McIntosh was a maintenance engineering officer during his three months in the Gulf, working primarily on the CF-18 fighter aircraft operations. The experience was only a short period of his four years posted in Germany, but it is one where he learned a lot about what it is like to serve in high-pressure situations. 

"As a young officer I went off to the Gulf War, and it was a huge opportunity. I saw the best and the worst of people, and I learned immensely from it," McIntosh said. 

After completing his post in Germany, he was selected to be a flight test engineer and was assigned for training at the Empire Test Pilots' School in the United Kingdom. While there, he was part of a class of 20 pilot and engineer students focused on learning to flight test and evaluate military aircraft. 

He spent a hard 12 months in intense schooling, flying and report writing. The stressful moments were overcome with unique experiences, such as living in a 300-year-old mill house, playing rugby and getting to fly in over 20 different airplanes. Test pilots and flight test engineers worked together to evaluate designs of aircraft and make improvements.

Following completion of his training, he was posted to the Aerospace Engineering Test Establishment in Cold Lake, Alta. As a flight test engineer, this critical job meant being able to translate what needed to be improved on the aircraft, looking at the systems that enabled that capability, then working through the engineering that enabled those systems and putting that all together while leading teams of highly specialized subject matter experts. 

His favourite job while in the air force was being a test engineer, specifically modernizing the CF-18 Hornet.  He helped upgrade the CF-18s by incorporating capabilities for laser and infrared guided weapons, as well as the search, track and targeting systems necessary to employ these precision weapons from the aircraft. 

"Working with some really great people in flight test we brought the F-18, in that time frame, back to state-of-the-art world-leading capabilities," McIntosh said. 

 After seven years doing flight testing and two years in the maintenance world he was ready for his high-flying final posting – the Canadian Forces Snowbirds. 

From 2002 to 2006, McIntosh was assigned as the first deputy commanding officer of 431 Air Demonstration Squadron, He was responsible for overall leadership of the squadron while allowing the commanding officer to focus on safely flying as Snowbird One with the Air Demonstration Team. 

McIntosh was meant to go back to Cold Lake into the test world after his final show season with the Snowbirds when he got approached by Bombardier. He was asked if he would run the NATO Flying Training in Canada program in Moose Jaw, Sask. He retired from the Air Force and took the job. 

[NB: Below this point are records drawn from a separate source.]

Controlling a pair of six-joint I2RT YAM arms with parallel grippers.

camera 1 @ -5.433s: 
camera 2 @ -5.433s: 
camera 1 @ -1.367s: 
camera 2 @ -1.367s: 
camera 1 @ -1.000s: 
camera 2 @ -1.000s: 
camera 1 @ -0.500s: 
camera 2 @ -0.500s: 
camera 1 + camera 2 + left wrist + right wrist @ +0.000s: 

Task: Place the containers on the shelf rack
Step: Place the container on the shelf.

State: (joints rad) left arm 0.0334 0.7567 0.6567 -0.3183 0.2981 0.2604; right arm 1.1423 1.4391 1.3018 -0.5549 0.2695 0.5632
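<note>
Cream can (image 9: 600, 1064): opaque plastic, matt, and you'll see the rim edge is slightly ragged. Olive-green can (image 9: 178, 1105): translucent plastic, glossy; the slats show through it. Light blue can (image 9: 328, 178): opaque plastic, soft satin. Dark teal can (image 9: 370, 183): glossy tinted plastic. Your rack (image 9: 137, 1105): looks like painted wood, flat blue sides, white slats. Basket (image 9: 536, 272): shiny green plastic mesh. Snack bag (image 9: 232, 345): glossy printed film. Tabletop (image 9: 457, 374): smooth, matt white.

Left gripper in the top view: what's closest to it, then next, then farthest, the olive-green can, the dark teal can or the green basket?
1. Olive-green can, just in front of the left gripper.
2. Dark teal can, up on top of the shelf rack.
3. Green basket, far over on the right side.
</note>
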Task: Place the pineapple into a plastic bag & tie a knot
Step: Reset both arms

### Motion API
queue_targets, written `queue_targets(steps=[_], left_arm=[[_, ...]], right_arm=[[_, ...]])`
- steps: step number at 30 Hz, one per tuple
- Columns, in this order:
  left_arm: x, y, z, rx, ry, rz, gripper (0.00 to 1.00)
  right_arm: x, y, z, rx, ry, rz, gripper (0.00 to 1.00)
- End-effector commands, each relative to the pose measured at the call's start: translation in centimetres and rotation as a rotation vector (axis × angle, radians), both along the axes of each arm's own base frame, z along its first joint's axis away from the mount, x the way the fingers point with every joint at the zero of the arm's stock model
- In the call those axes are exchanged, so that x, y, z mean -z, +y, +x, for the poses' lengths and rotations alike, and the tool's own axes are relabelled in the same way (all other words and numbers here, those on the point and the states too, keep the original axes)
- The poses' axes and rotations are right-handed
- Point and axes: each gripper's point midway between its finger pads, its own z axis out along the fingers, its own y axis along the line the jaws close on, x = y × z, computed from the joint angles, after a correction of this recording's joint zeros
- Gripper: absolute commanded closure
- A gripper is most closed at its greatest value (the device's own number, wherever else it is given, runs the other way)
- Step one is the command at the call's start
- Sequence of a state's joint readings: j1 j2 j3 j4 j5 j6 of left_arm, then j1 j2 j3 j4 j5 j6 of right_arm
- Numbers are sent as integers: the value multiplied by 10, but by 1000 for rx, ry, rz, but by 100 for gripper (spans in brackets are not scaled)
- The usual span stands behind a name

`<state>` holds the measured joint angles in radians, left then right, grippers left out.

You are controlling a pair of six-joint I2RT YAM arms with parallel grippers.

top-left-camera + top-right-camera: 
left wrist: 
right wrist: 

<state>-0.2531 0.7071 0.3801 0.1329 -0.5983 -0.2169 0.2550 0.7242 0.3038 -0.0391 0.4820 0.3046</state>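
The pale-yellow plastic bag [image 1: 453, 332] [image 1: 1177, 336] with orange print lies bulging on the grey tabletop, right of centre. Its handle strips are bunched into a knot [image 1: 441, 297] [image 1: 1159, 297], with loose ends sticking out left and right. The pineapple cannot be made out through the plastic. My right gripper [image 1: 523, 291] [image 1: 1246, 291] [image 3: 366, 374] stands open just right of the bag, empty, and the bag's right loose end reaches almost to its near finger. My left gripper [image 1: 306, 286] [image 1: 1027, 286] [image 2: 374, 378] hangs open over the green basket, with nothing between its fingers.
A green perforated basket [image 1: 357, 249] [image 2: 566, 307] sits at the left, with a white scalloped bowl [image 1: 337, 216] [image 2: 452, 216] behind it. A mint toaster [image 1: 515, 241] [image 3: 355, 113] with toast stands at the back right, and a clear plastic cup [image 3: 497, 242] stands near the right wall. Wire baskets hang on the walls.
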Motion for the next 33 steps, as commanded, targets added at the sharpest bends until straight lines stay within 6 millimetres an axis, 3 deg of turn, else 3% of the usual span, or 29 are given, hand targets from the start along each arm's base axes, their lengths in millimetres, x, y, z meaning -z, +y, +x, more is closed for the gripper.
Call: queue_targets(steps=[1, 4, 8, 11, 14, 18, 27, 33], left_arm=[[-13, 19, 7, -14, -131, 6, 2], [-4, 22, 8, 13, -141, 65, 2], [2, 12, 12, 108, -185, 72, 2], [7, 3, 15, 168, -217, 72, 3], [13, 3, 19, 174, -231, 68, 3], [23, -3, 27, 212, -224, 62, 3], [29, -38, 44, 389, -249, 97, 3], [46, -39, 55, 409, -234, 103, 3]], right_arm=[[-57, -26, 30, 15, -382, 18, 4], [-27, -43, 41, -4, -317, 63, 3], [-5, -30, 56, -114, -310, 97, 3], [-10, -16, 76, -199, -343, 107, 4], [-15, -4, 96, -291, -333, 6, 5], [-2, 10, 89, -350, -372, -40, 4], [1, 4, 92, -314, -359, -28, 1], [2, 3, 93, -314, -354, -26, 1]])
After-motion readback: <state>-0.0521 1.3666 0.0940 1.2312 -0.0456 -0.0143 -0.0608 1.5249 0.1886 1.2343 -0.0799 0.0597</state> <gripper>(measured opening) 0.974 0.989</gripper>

"I took off the uniform and worked side-by-side with the wing commander of Moose Jaw. He was responsible for the program from the military side, and I was responsible from the industry side," McIntosh said. "Our job was to produce pilots for Canada and for NATO nations." 

After five years in that position, he was approached to come back to Abbotsford to work at Cascade Aerospace. He first ran operations, then the programs group, and has just recently become the executive vice president and chief operating officer. Cascade Aerospace is a specialty aerospace contractor focused on military, government and commercial customers and is a world leader on C-130 Hercules maintenance and engineering.

"It comes full circle. From being a little kid here and loving the airshow, an Air Force career, and then a civilian career that has brought me back here," McIntosh said. 

McIntosh served 21 years in the Air Force. From Comox, Cold Lake, Germany, the Gulf and the UK, McIntosh's career was an adventure. Working at Cascade Aerospace has allowed McIntosh to settle down and raise his children alongside his spouse in the place he grew up and discovered his love for aviation. A career filled with many new destinations and varying positions, he has loved it all. 

"I would do it all over again," McIntosh said. "It is a different lifestyle choice, but I got to see the world. I got to do all sorts of great things. I worked hard for all of it, but there were lots of opportunities."